→ Work item
Return each line below exactly as it reads, and omit any image in it.

++++++++

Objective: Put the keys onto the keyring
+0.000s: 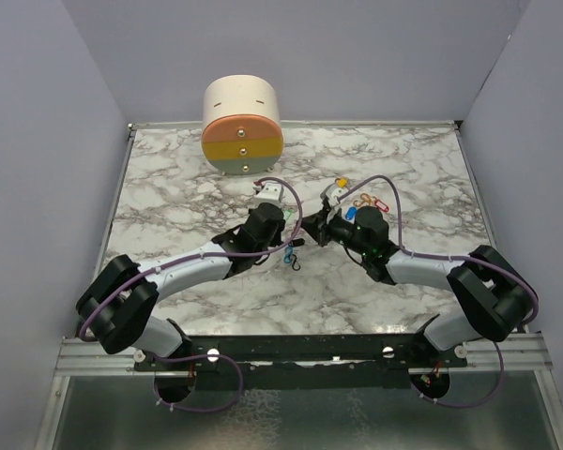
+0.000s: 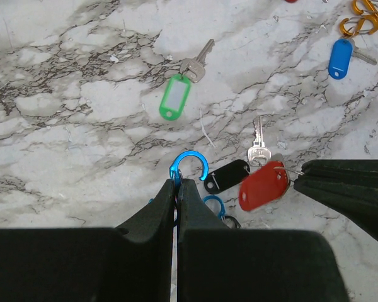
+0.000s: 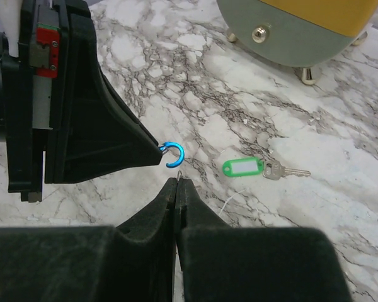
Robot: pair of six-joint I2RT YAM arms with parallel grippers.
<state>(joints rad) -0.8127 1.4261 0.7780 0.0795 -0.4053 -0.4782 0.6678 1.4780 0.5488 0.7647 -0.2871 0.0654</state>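
Note:
My left gripper (image 2: 177, 182) is shut on a blue keyring (image 2: 190, 165), a C-shaped clip whose open hook sticks out past the tips. My right gripper (image 3: 177, 181) is shut on the thin wire loop of the red key (image 2: 263, 186), which hangs just right of the keyring and apart from it. The two grippers meet tip to tip over the table's middle (image 1: 298, 242). A green key (image 3: 242, 167) and a blue key (image 2: 341, 58) lie on the marble. A black tag (image 2: 227, 177) with a silver key (image 2: 258, 146) lies under the red one.
A round drawer unit (image 1: 242, 127) with orange, yellow and grey fronts stands at the back. Orange clips (image 2: 359, 17) lie near the blue key. Another blue loop (image 2: 213, 205) and a black one lie under my left fingers. Grey walls close in the marble table (image 1: 169, 187).

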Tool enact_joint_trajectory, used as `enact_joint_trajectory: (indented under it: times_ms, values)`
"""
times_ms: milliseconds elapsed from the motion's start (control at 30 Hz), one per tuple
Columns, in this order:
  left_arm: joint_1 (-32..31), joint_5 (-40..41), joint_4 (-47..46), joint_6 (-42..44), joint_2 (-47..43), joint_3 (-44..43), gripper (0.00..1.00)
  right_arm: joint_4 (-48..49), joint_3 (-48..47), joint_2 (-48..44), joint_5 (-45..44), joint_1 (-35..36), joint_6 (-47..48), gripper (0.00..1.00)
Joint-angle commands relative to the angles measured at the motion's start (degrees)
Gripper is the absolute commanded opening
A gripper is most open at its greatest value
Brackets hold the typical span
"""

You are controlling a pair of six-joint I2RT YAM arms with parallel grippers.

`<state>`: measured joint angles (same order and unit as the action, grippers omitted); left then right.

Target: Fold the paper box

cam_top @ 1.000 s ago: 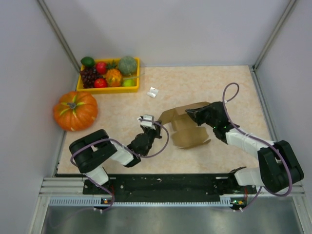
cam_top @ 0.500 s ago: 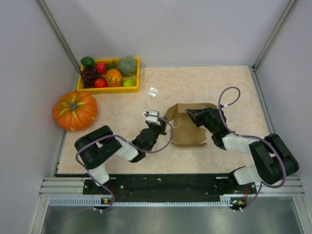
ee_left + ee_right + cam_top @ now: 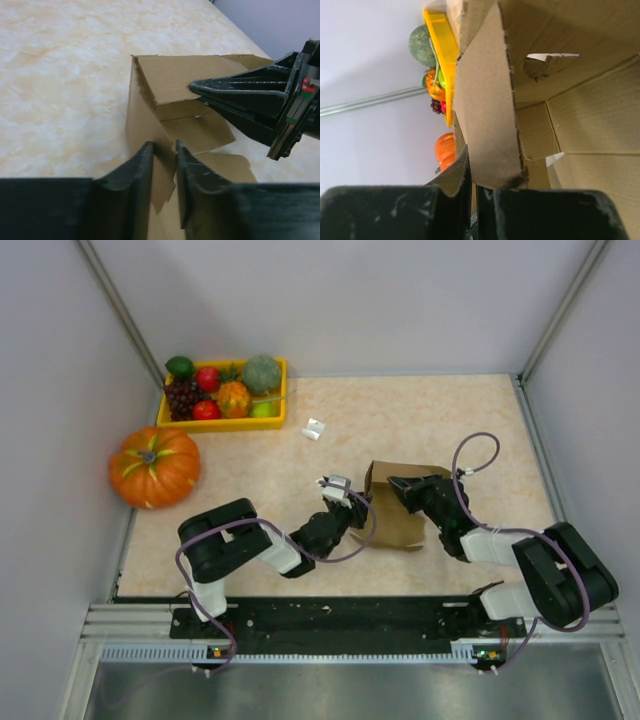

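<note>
1. The brown kraft cardboard paper box (image 3: 385, 528) stands partly erected on the beige marbled table top (image 3: 440, 410). It sits right of centre, toward the near edge, between the two grippers. Its open side faces the left wrist camera, with loose flaps (image 3: 200, 131) lying inside and in front.
2. The right gripper (image 3: 394, 483) is clenched on the upper wall of the box (image 3: 175, 75). The right wrist view shows a card panel (image 3: 485, 100) running down into the closed fingers (image 3: 455, 180).
3. The left gripper (image 3: 357, 507) is released. Its fingers (image 3: 142, 167) stand slightly parted on either side of the box's near corner flap.
4. A small white object (image 3: 314, 429) lies farther back on the table, well apart from the box.
5. A yellow plastic tray (image 3: 222, 424) of mixed fruit occupies the far left corner.
6. A large orange pumpkin (image 3: 154, 467) sits at the table's left edge, just in front of the tray.
</note>
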<state>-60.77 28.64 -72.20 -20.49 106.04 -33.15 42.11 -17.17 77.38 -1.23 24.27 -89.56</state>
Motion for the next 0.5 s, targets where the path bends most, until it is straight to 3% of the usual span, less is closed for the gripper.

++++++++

→ Solution below
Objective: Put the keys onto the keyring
+0.000s: 
+0.000s: 
+0.000s: 
Robot: pair of six-joint I2RT YAM arms with parallel grippers.
<state>(joints rad) -0.8127 1.4261 0.7780 0.0795 -0.4053 -0.4782 0.6678 1.4780 0.5488 0.7647 -0.2871 0.0654</state>
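Note:
My left gripper (image 2: 177, 182) is shut on a blue keyring (image 2: 190, 165), a C-shaped clip whose open hook sticks out past the tips. My right gripper (image 3: 177, 181) is shut on the thin wire loop of the red key (image 2: 263, 186), which hangs just right of the keyring and apart from it. The two grippers meet tip to tip over the table's middle (image 1: 298, 242). A green key (image 3: 242, 167) and a blue key (image 2: 341, 58) lie on the marble. A black tag (image 2: 227, 177) with a silver key (image 2: 258, 146) lies under the red one.
A round drawer unit (image 1: 242, 127) with orange, yellow and grey fronts stands at the back. Orange clips (image 2: 359, 17) lie near the blue key. Another blue loop (image 2: 213, 205) and a black one lie under my left fingers. Grey walls close in the marble table (image 1: 169, 187).
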
Tool enact_joint_trajectory, used as `enact_joint_trajectory: (indented under it: times_ms, values)`
"""
times_ms: milliseconds elapsed from the motion's start (control at 30 Hz), one per tuple
Columns, in this order:
  left_arm: joint_1 (-32..31), joint_5 (-40..41), joint_4 (-47..46), joint_6 (-42..44), joint_2 (-47..43), joint_3 (-44..43), gripper (0.00..1.00)
  right_arm: joint_4 (-48..49), joint_3 (-48..47), joint_2 (-48..44), joint_5 (-45..44), joint_1 (-35..36), joint_6 (-47..48), gripper (0.00..1.00)
Joint-angle commands relative to the angles measured at the motion's start (degrees)
Gripper is the absolute commanded opening
A gripper is most open at its greatest value
Brackets hold the typical span
"""

You are controlling a pair of six-joint I2RT YAM arms with parallel grippers.

`<state>`: measured joint angles (same order and unit as the action, grippers omitted); left then right.

Target: Fold the paper box

cam_top @ 1.000 s ago: 
cam_top @ 0.500 s ago: 
ee_left + ee_right + cam_top @ now: 

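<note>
1. The brown kraft cardboard paper box (image 3: 385, 528) stands partly erected on the beige marbled table top (image 3: 440, 410). It sits right of centre, toward the near edge, between the two grippers. Its open side faces the left wrist camera, with loose flaps (image 3: 200, 131) lying inside and in front.
2. The right gripper (image 3: 394, 483) is clenched on the upper wall of the box (image 3: 175, 75). The right wrist view shows a card panel (image 3: 485, 100) running down into the closed fingers (image 3: 455, 180).
3. The left gripper (image 3: 357, 507) is released. Its fingers (image 3: 142, 167) stand slightly parted on either side of the box's near corner flap.
4. A small white object (image 3: 314, 429) lies farther back on the table, well apart from the box.
5. A yellow plastic tray (image 3: 222, 424) of mixed fruit occupies the far left corner.
6. A large orange pumpkin (image 3: 154, 467) sits at the table's left edge, just in front of the tray.
</note>
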<state>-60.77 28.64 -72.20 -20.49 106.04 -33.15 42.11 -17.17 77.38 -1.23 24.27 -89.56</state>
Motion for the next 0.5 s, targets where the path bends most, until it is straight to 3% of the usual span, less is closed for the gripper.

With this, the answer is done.